(Stored items)
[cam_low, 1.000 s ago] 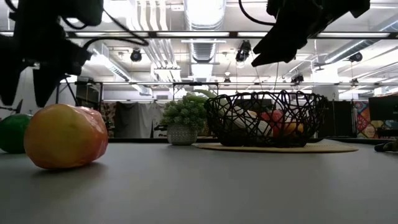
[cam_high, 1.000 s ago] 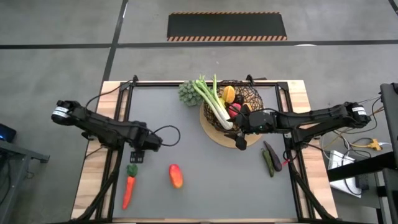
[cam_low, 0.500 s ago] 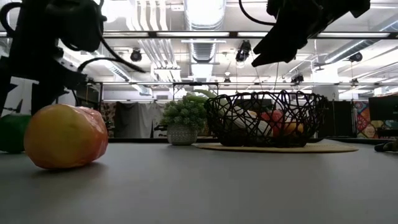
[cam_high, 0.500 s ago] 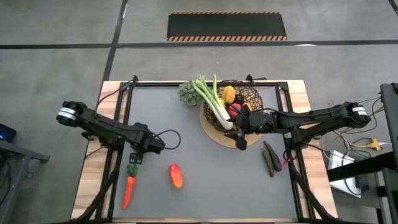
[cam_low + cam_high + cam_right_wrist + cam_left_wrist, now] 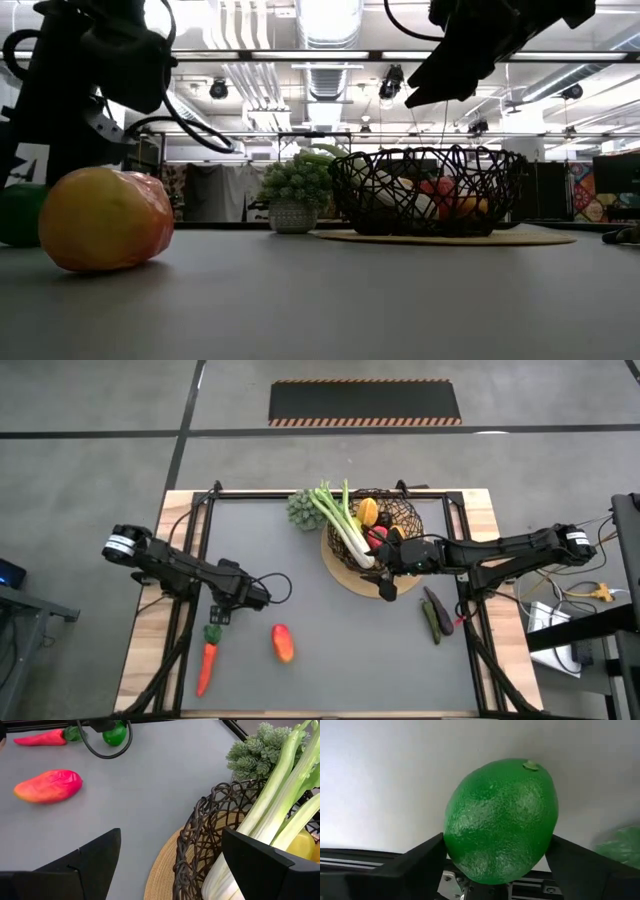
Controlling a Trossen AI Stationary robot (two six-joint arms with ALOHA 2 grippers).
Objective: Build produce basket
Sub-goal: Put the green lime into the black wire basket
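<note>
L gripper (image 5: pixel 217 616) has slid toward the green lime (image 5: pixel 500 820), fingers spread either side of it; carrot (image 5: pixel 206 666) just beside. R gripper (image 5: pixel 385 578) open over basket (image 5: pixel 400 512) rim.

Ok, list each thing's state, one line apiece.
Left gripper: open, straddling the lime on the table.
Right gripper: open, empty, beside the basket.
Basket: upright on mat, holding leek.
Carrot, mango, eggplant: lying on table.
</note>
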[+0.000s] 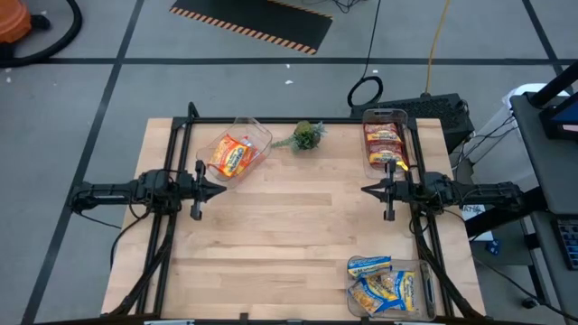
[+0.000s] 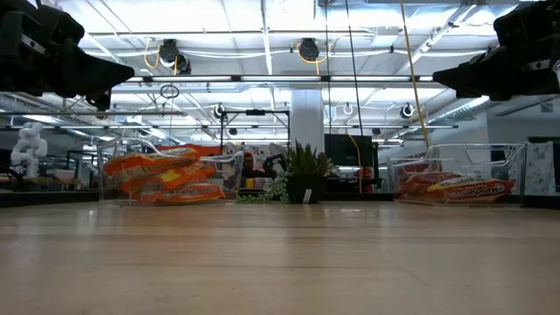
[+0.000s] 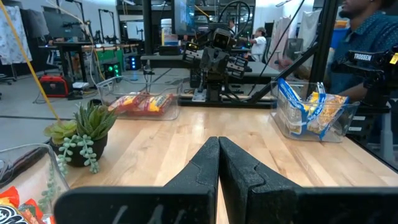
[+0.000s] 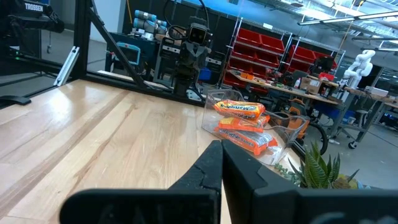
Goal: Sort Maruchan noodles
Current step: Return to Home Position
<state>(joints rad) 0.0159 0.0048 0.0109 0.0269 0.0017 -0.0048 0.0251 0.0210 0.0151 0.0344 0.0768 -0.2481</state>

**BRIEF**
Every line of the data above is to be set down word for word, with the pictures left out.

**OUTPUT BELOW**
[cam_low, 1.000 s ago] 
[cam_high, 1.000 s ago] 
[cam_low, 0.500 s ago] 
[cam_high, 0.500 s ago] 
[cam_low + cam_high + cam_right_wrist + cam_left_wrist, now] 
Controlling a Trossen AI Stationary robot (two six-joint arms with ALOHA 2 grippers).
Objective: Build produce basket
Sub-goal: Put the green lime into the black wire basket
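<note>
L gripper (image 5: pixel 217 616) has slid toward the green lime (image 5: pixel 500 820), fingers spread either side of it; carrot (image 5: pixel 206 666) just beside. R gripper (image 5: pixel 385 578) open over basket (image 5: pixel 400 512) rim.

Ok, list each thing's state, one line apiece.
Left gripper: open, straddling the lime on the table.
Right gripper: open, empty, beside the basket.
Basket: upright on mat, holding leek.
Carrot, mango, eggplant: lying on table.
</note>
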[+0.000s] 
[+0.000s] 
[+0.000s] 
[+0.000s] 
Goal: Sort Maruchan noodles
Current step: Return to Home Position
<state>(joints rad) 0.0159 0.0048 0.0109 0.0269 0.0017 -0.0048 0.0251 0.0210 0.0151 0.0344 0.0768 -0.2481</state>

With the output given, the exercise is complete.